De Blasio vows order after Hasidic unrest over COVID-19 restrictions

Mayor Bill de Blasio on Wednesday vowed not to tolerate violent unrest over the state’s new round of coronavirus restrictions — the morning after Hasidic protesters in Brooklyn set a fire and attacked a photographer without any apparent NYPD action.

“The NYPD will not tolerate people doing harm to others. There will be no tolerance for setting fires,” said de Blasio in his daily press briefing. “If anyone commits an act of assault, of course there will be consequences.”

The NYPD reported no arrests made or summonses issued at the chaotic demonstration Tuesday night in the Hasidic enclave of Borough Park, packed with several unmasked men.

The uproar came hours after Gov. Andrew Cuomo announced a new round of restrictions for large segments of Brooklyn and Queens, including the closure of non-essential businesses and capacity restrictions on houses of worship in the areas experiencing the worst coronavirus outbreaks.

Even as he once again promised a crackdown, de Blasio on Wednesday said he understood the frustrations of those up in arms over basic pandemic precautions.

“This is an emerging new reality,” he said.

A state mask mandate has been in place since April, and the city already went through a months-long shutdown of businesses and schools, as well as limitations on houses of worship.

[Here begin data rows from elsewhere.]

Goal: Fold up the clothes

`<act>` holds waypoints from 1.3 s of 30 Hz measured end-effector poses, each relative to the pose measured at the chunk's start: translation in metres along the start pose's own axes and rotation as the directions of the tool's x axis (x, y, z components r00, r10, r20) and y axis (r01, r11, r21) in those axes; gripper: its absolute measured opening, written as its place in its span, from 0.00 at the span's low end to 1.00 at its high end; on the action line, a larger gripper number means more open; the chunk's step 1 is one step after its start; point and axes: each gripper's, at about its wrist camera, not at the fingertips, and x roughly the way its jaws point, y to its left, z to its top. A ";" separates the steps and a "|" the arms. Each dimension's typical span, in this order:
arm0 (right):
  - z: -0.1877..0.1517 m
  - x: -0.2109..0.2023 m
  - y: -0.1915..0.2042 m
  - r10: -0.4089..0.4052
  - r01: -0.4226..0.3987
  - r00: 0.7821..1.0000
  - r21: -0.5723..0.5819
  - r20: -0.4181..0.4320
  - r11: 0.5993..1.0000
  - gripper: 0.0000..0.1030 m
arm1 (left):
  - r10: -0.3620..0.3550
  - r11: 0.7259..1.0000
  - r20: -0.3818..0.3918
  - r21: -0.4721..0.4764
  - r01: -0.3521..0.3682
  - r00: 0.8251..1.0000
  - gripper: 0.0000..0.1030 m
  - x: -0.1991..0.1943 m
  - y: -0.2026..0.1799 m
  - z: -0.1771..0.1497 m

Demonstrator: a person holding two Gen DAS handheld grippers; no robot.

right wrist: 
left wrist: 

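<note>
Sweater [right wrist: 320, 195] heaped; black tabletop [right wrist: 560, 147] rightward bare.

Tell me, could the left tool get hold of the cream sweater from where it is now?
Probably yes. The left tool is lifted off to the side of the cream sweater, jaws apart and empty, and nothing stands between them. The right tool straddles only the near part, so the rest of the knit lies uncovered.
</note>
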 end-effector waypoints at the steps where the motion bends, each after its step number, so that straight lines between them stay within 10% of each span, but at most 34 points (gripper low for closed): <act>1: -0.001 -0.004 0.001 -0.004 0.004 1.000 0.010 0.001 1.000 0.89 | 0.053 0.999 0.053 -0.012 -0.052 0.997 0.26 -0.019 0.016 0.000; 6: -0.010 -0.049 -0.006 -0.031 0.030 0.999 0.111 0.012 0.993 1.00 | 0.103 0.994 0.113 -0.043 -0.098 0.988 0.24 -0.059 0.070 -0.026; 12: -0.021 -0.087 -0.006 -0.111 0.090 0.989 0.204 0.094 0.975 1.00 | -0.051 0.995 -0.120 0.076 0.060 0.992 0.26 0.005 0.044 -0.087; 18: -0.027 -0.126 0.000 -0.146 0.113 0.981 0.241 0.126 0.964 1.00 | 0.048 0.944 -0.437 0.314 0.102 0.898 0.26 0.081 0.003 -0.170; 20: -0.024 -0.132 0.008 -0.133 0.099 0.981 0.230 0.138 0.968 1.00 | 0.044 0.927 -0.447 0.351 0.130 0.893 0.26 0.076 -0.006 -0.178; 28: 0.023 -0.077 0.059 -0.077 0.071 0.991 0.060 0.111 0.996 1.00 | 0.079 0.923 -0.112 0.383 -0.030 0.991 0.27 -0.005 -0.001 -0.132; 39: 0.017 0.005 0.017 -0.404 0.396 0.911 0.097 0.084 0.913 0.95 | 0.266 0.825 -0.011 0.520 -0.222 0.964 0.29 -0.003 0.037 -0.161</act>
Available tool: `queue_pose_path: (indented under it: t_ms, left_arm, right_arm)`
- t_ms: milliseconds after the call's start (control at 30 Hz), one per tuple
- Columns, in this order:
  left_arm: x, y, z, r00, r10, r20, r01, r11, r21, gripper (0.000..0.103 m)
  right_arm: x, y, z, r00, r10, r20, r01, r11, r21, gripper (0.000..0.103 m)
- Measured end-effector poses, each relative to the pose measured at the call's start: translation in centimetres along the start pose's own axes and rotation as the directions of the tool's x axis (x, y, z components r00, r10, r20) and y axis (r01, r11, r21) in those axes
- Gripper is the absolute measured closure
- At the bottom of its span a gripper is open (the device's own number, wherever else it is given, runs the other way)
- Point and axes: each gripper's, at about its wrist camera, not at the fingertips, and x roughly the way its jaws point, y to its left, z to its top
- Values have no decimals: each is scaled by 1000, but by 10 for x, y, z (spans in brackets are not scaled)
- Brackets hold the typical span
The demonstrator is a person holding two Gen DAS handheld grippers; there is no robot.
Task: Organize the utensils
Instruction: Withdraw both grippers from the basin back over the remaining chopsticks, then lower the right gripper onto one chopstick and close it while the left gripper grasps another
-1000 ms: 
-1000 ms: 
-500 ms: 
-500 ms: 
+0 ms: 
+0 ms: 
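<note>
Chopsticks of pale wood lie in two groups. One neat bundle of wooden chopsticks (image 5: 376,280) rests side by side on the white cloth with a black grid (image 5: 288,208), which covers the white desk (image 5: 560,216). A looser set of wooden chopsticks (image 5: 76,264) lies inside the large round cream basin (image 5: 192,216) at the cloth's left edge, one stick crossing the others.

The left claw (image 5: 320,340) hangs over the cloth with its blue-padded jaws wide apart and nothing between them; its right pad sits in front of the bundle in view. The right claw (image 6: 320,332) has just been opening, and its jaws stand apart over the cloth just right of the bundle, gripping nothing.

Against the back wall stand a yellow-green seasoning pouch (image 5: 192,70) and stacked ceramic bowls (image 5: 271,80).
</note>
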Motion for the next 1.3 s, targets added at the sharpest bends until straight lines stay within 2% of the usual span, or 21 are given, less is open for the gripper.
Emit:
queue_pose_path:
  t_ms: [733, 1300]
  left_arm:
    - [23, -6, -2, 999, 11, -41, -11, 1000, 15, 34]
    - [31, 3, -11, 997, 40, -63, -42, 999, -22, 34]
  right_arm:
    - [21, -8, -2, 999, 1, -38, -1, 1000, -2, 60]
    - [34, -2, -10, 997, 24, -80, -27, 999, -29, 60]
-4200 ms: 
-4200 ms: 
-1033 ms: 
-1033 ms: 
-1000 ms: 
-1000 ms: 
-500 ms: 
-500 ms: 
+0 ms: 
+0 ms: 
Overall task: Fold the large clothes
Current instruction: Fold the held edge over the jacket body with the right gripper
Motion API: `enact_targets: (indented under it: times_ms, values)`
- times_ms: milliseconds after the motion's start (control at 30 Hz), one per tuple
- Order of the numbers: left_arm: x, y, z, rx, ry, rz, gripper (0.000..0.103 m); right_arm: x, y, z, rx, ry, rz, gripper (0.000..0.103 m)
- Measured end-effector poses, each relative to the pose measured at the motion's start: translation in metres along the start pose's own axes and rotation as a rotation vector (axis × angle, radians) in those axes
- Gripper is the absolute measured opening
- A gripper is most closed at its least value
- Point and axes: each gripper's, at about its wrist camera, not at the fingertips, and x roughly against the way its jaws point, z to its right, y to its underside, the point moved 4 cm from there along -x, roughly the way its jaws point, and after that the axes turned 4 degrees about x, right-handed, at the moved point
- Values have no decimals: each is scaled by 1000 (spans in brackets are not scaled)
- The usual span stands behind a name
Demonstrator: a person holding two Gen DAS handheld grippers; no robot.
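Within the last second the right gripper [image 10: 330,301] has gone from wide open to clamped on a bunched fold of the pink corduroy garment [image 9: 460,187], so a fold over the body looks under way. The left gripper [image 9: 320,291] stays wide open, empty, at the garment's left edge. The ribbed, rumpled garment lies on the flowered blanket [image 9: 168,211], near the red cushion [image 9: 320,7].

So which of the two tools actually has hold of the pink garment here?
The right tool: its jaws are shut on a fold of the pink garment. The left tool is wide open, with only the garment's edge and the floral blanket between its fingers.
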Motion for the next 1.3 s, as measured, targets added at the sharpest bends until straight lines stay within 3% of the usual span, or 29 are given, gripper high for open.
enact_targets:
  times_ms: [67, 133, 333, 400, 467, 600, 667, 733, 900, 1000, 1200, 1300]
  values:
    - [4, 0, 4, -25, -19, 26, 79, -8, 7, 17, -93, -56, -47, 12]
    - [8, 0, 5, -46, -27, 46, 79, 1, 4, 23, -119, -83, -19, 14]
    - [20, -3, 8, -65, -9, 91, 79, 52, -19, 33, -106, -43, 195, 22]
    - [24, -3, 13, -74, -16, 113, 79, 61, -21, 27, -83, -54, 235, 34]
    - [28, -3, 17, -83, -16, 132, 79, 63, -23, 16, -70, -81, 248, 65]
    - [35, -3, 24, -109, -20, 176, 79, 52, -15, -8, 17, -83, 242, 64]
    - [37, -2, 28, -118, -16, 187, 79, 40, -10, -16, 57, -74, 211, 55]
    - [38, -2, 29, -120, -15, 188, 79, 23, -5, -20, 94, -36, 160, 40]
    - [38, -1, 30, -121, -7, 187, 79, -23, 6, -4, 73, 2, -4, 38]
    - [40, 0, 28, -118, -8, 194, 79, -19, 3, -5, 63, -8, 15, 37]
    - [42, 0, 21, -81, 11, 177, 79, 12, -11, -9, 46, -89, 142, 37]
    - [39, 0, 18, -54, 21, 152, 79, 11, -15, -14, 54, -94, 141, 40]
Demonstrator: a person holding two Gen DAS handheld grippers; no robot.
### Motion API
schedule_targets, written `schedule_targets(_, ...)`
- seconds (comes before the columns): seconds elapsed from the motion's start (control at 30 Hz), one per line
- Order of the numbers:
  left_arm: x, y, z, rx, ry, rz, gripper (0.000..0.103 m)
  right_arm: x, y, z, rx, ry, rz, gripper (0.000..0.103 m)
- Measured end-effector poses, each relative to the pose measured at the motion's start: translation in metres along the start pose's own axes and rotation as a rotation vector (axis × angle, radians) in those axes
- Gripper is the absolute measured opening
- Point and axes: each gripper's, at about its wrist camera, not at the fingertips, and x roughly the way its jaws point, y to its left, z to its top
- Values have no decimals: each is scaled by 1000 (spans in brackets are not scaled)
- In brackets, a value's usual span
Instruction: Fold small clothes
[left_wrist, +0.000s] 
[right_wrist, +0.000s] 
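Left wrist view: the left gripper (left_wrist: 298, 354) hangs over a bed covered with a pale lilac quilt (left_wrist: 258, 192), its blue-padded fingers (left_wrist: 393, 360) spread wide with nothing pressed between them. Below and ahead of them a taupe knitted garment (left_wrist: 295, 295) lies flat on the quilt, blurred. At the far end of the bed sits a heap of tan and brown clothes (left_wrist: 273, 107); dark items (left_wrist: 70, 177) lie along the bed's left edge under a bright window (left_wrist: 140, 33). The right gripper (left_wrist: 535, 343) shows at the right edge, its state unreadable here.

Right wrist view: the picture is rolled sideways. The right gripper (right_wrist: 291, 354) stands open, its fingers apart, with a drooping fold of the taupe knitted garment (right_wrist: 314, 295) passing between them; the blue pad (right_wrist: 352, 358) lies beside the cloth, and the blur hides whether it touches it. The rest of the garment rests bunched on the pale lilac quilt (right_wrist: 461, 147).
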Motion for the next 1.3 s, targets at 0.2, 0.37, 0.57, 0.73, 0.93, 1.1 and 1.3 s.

As the virus receded, businesses and schools were allowed to reopen — only for the bug to mount a comeback in pockets of Brooklyn and Queens, many of which are home to sizable Orthodox Jewish populations.

Hizzoner has strongly defended the city’s enforcement efforts on coronavirus violations, insisting that the resurgence was inevitable.

In a briefing of his own on Wednesday, Cuomo said that the second wave of shutdowns wouldn’t have been necessary had all communities followed the rules and local leaders enforced them.

“To the extent there are communities that are upset, that’s because they hadn’t been following the original rules. And that’s why the infection spread, because they weren’t following the rules,” he said. “And the rules weren’t being enforced. The rules weren’t being enforced because the communities didn’t want to follow them.

“I understand that. But that’s why we are where we are. Make no mistake.”